Shown: Drop-ceiling Metallaire Hammered Border in aluminum with anodized copper finish, about $9.50 per square foot; available from Armstrong
Where to Use Them: Backsplash
Six-inch patterns fit nicely in the 18-inch swath between upper and lower cabinets. Materials such as stainless steel or copper, or a factory finish such as powder-coat paint, stand up to water and heat.
Shown: No. 200 and No. 201 in tin-plated steel, about $4 per square foot; available from W. F. Norman Corporation
Where to Use Them: Walls
Metal makes a bold statement no wallpaper can match. Select a low-relief pattern and install the panels over ¼-inch plywood. When mounted beneath a chair rail, tin creates a distinctive wainscot.
Shown: No. 210 in painted steel, about $3.70 per square foot; available from Classic Ceilings
Where to Use Them: Planter
Vintage tin is ideal for small projects where you don’t need much matching material. And it’s already rusty, so you don’t have to worry about using it outdoors. For this planter, the metal wraps around a box made of pressure-treated plywood.
Starts at about $5 per square foot at salvage yards.
Get step-by-step instructions on how to build the planter shown here.
Where to Use Them: Frame
Molded around a wood frame, tin adds an antique touch to a mirror or artwork. Make your own frame or let salvage shop Olde Good Things do all the work.
Tin-framed mirrors start at about $110; available from Olde Good Things
Three Ways to DIY
1. Nail up. With this traditional installation method, shown at left, panels are fastened to either ⅜-inch plywood or a gridwork of 1×3 furring strips, screwed to the ceiling joists. You can hammer in cone-head nails or shoot in 18-gauge brads with a pneumatic nailer. Dimples on the panels indicate where to drive the fasteners.
2. Tongue-and-groove. Screw the panel’s flanges directly to drywall or plaster, then slide the adjacent panels’ tongues into the grooves. Available only from American Tin Ceiling’s SnapLock line; available from American Tin Ceiling.
3. Drop-in. A metal grid, suspended from the ceiling by wires, supports the edges of each panel; no fasteners required. This method subtracts at least 3 inches from the ceiling height, but it accommodates deep, coffered panels and can cover unsightly ducts, pipes, and soffits. Grid and hanger wires are not included in panel prices.
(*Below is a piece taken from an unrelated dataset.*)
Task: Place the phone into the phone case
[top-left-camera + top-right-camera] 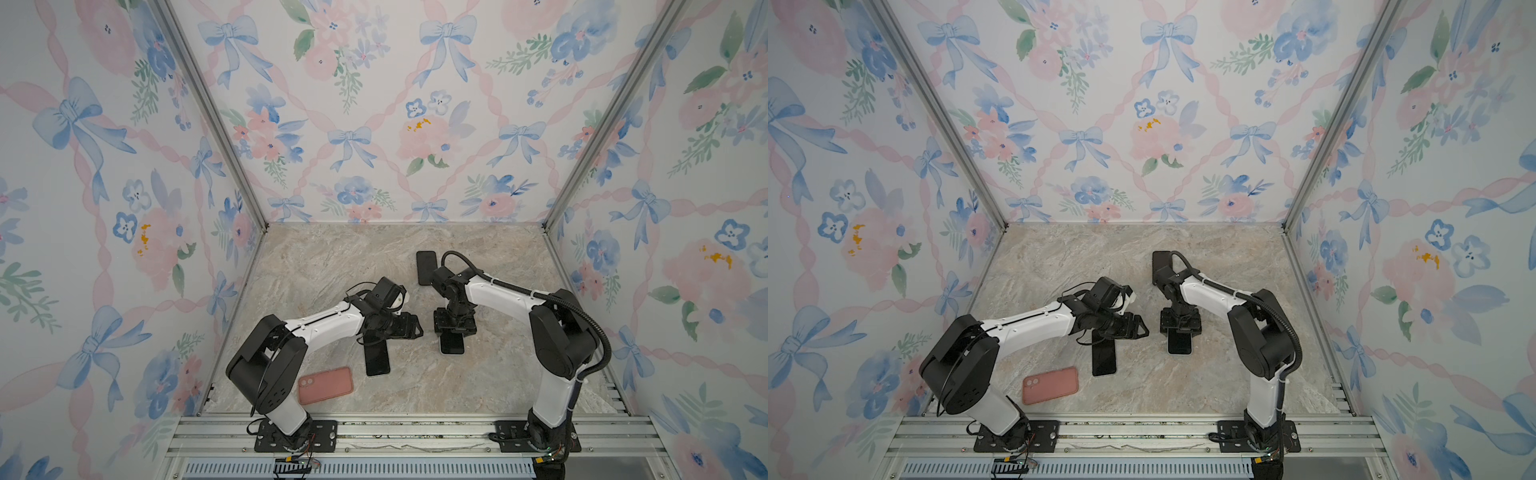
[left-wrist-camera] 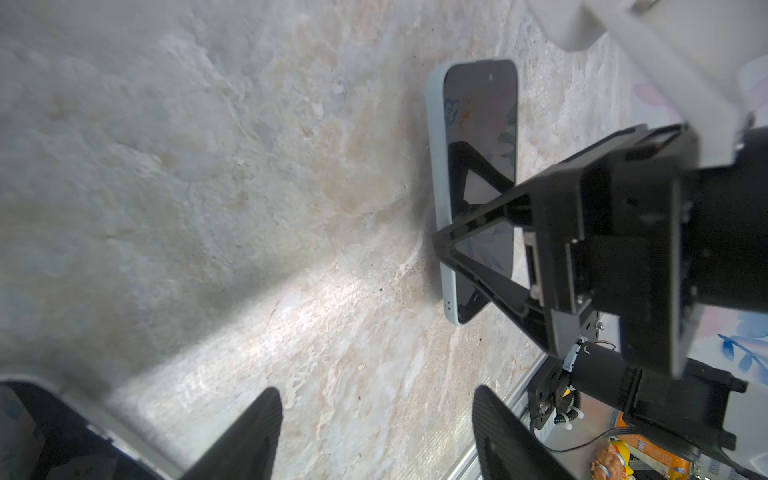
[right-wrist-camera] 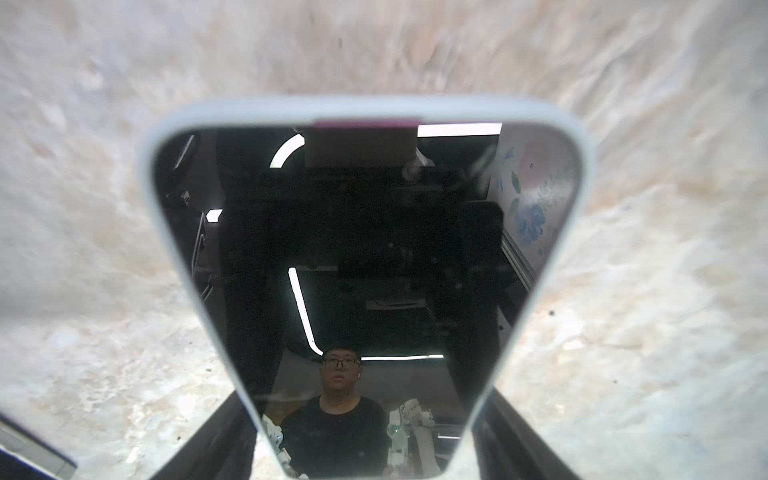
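Observation:
A pink phone case (image 1: 325, 385) (image 1: 1050, 385) lies camera-hole up near the table's front left. A phone (image 1: 452, 345) (image 1: 1179, 345) with a pale blue frame and dark screen lies flat, right of centre. My right gripper (image 1: 455, 334) (image 1: 1180, 330) (image 3: 365, 415) points down over it, its fingers (image 3: 226, 440) pressed against the phone's (image 3: 353, 249) two long edges. In the left wrist view the phone (image 2: 478, 124) rests on the table. My left gripper (image 1: 417, 329) (image 1: 1143, 329) (image 2: 378, 392) hovers open and empty left of it.
A second dark phone (image 1: 377, 360) (image 1: 1104, 360) (image 2: 25, 428) lies under my left wrist, just behind the case. A black slab (image 1: 426, 266) (image 1: 1160, 262), phone or case, lies behind my right arm. Floral walls (image 1: 124, 249) enclose three sides; a metal rail (image 1: 415, 432) runs along the front.

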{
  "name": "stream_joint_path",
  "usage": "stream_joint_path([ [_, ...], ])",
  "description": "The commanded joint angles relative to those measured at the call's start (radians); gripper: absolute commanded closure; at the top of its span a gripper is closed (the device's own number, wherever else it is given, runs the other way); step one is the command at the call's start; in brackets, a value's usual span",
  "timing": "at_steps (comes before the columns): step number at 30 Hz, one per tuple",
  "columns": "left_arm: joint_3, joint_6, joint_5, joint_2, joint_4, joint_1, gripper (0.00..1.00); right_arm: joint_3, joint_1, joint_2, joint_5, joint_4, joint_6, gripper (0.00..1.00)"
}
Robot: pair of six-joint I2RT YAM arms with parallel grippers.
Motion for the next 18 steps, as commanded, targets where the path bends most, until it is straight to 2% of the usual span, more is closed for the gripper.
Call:
stream_joint_path([
  [1,0.066,0.049,0.009,0.055,-0.003,0.023,0.27,0.061,-0.049,-0.024,0.044,-0.030,-0.065,0.33],
  [6,0.163,0.087,0.028,0.128,-0.003,0.069,0.27,0.170,-0.113,0.050,0.103,-0.033,-0.129,0.34],
  [12,0.214,0.069,0.028,0.191,0.012,0.108,0.27,0.368,-0.175,0.177,0.181,-0.066,-0.203,0.34],
  [18,0.278,0.053,0.046,0.260,0.012,0.118,0.27,0.563,-0.240,0.314,0.164,-0.099,-0.251,0.34],
])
TOH Pro Tip: “For a pleasing layout, and to avoid awkward cuts at the ends, always work from the center of the ceiling out. Snap two chalk lines: one that bisects the ceiling’s length and one that bisects its width. Use the point where the lines intersect as your starting spot.” —Tom Silva, TOH general contractor
DIY Finishes
Raw steel and tin-plated panels must be coated with paint or polyurethane soon after they’re installed, to prevent rust. First, clean the surface with denatured alcohol. Then, if painting, brush, roll, or spray on an oil-based, rust-inhibiting primer followed by at least one coat of oil or latex paint. If you want to play up the metal’s silvery appearance, apply two coats of an oil-based poly instead. For humid bathrooms, make sure to coat the back of the panels before installing them.